> _TASK_
Starting at the top of the records below, write out each line exactly as it stands, stopping after the line with "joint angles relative"; exclude the pictures.

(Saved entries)
===============

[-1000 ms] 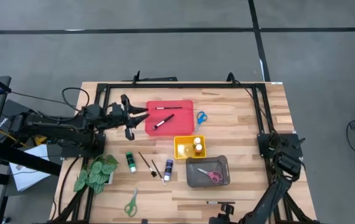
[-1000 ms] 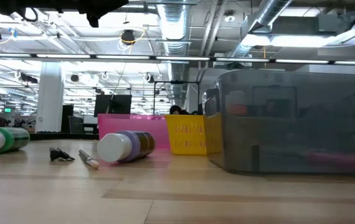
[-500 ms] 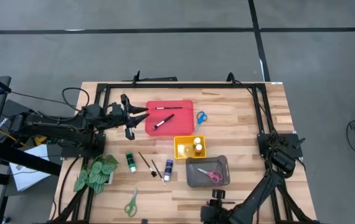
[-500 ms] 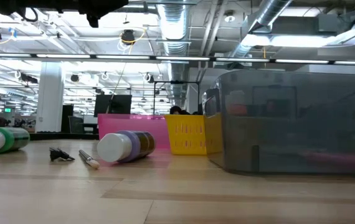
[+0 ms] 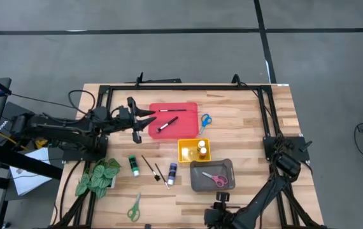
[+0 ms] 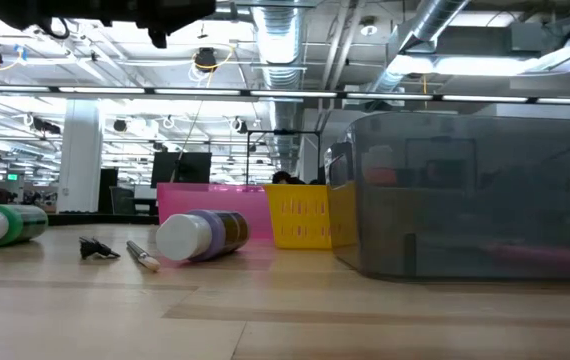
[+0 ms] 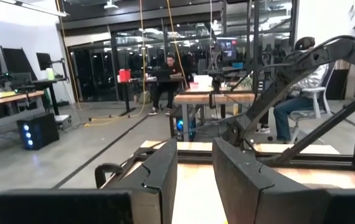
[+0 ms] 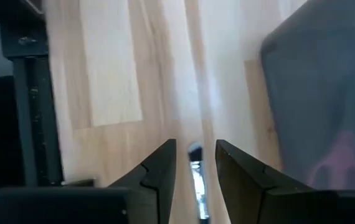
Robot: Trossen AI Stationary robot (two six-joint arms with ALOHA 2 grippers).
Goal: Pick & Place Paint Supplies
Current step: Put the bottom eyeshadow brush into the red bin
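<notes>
left pincer (image 5: 138, 118) shifted toward red tray (image 5: 188, 127) | right pincer (image 5: 221, 205) unmoved

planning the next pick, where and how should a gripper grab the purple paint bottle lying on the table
Grip the purple paint bottle across the middle of its barrel, coming straight down from above. It lies flat on the bare table, its long axis running front to back, so fingers should close on its left and right flanks. A thin paintbrush lies close on its left, so probably keep the opening narrow.

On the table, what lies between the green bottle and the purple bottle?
In the high view, two brushes lie on the wood between the green bottle and the purple bottle.
</notes>
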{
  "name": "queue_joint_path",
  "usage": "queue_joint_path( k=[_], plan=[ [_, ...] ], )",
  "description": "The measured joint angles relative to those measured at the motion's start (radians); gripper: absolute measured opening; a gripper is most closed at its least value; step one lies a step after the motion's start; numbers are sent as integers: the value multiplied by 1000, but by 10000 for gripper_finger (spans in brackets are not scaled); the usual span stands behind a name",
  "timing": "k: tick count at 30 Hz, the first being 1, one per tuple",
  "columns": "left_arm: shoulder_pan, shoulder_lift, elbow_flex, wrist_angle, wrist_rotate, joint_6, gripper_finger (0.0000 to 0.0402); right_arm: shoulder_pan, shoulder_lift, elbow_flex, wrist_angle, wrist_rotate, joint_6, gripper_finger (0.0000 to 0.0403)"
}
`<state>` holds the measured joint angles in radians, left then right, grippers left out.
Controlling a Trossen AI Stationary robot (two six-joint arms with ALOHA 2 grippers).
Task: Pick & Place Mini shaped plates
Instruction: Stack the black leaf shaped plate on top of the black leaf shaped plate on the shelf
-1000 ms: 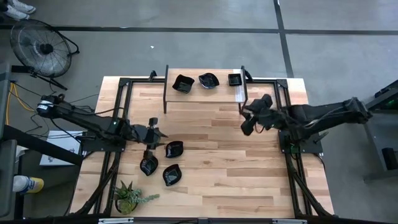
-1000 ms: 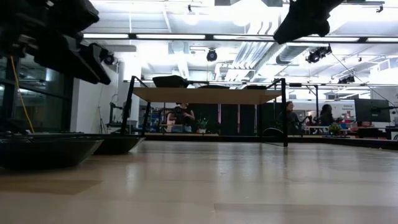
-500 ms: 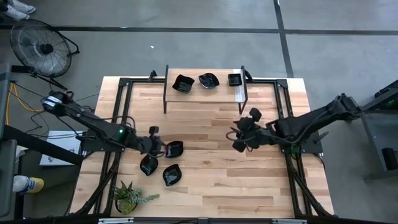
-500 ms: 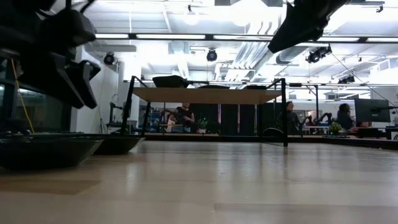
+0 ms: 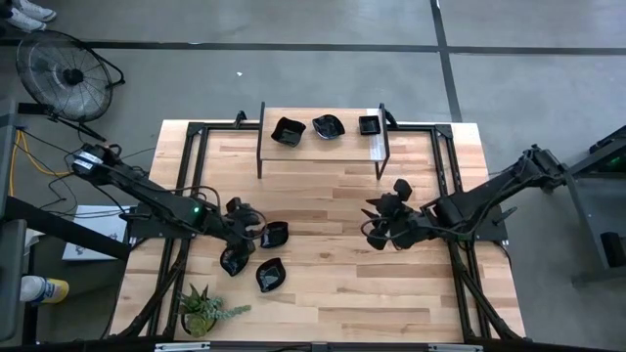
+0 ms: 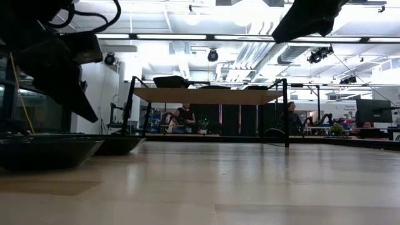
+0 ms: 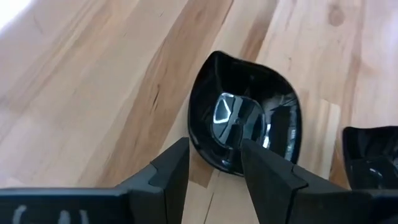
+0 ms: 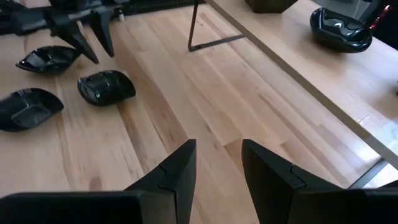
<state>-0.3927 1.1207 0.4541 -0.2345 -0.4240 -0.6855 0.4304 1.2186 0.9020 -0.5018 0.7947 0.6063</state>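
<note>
Three black plates (image 5: 259,256) lie on the table (image 5: 323,293) near the plant (image 5: 203,311); three more sit on the shelf (image 5: 323,143). Left pincer (image 7: 214,163), released, hovers over one plate (image 7: 245,129). Right pincer (image 8: 217,163), parted, holds nothing.

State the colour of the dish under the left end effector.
Glossy black dish, clearest in the left wrist view.

Glossy black plates (image 7: 245,134) mirror the ceiling lights on a table (image 5: 333,284) of pale, smooth wooden planks with visible grain and a faint sheen. A raised shelf (image 5: 323,147) of the same light wood stands on thin dark metal legs. The gripper fingers (image 8: 177,171) look like matt black plastic.
</note>
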Motion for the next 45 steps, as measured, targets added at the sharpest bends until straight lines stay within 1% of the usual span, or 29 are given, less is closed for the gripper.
queue_joint_path(
  k=[4, 14, 20, 24, 27, 30, 32, 34, 35, 38, 42, 45],
  plan=[
    [0, 28, 0, 0, -5, -56, 145, 24, 0, 0, 0, 34, 19, 124],
    [0, 79, 0, 2, 8, -127, 145, 44, 10, 0, 8, 46, 23, 124],
    [0, 107, 0, -1, 9, -127, 145, 44, 88, 0, 14, 55, 24, 124],
    [0, 107, 0, 0, 1, -129, 145, 44, 146, 0, 15, 29, 25, 124],
    [0, 107, 0, 4, 20, -154, 145, 44, 184, 0, 34, 22, 26, 124],
    [0, 107, 0, 28, 27, -163, 145, 44, 216, 0, 59, 24, 21, 124],
    [0, 107, 0, 58, 26, -137, 145, 44, 232, 0, 63, 28, 18, 124],
    [0, 107, 0, 81, 26, -32, 145, 44, 245, 0, 63, 33, 17, 124],
    [0, 107, 0, 90, 28, 56, 145, 44, 249, 0, 61, 32, 17, 124],
    [0, 107, 0, 121, 56, 386, 145, 44, 254, 0, 59, 26, 16, 124],
    [0, 107, 5, 131, 145, 783, 145, 44, 254, 0, 59, 18, 20, 124],
    [0, 107, 5, 128, 217, 1011, 145, 44, 254, 0, 59, 18, 19, 124]
  ],
)
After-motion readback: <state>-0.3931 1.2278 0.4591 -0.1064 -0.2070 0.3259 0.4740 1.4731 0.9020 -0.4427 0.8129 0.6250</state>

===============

> _ANSWER FOR THIS EXERCISE_
[-1000 ms] 
[-1000 ms] 
[-500 ms] 
[-500 ms] 
[+0 ms] 
[+0 ms] 
[+0 ms] 
[+0 ms] 
Robot: Trossen AI Stationary robot (two six-joint arms with ALOHA 2 grippers).
Goal: Pick & Place Paint Supplies
Current step: Put the bottom eyeshadow brush into the red bin
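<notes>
left pincer (image 5: 138, 118) shifted toward red tray (image 5: 188, 127) | right pincer (image 5: 221, 205) unmoved

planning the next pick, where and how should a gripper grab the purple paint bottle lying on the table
Grip the purple paint bottle across the middle of its barrel, coming straight down from above. It lies flat on the bare table, its long axis running front to back, so fingers should close on its left and right flanks. A thin paintbrush lies close on its left, so probably keep the opening narrow.

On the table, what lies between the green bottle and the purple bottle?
In the high view, two brushes lie on the wood between the green bottle and the purple bottle.
</notes>
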{
  "name": "queue_joint_path",
  "usage": "queue_joint_path( k=[_], plan=[ [_, ...] ], )",
  "description": "The measured joint angles relative to those measured at the motion's start (radians); gripper: absolute measured opening; a gripper is most closed at its least value; step one lies a step after the motion's start; numbers are sent as integers: the value multiplied by 1000, but by 10000 for gripper_finger (spans in brackets are not scaled); the usual span stands behind a name",

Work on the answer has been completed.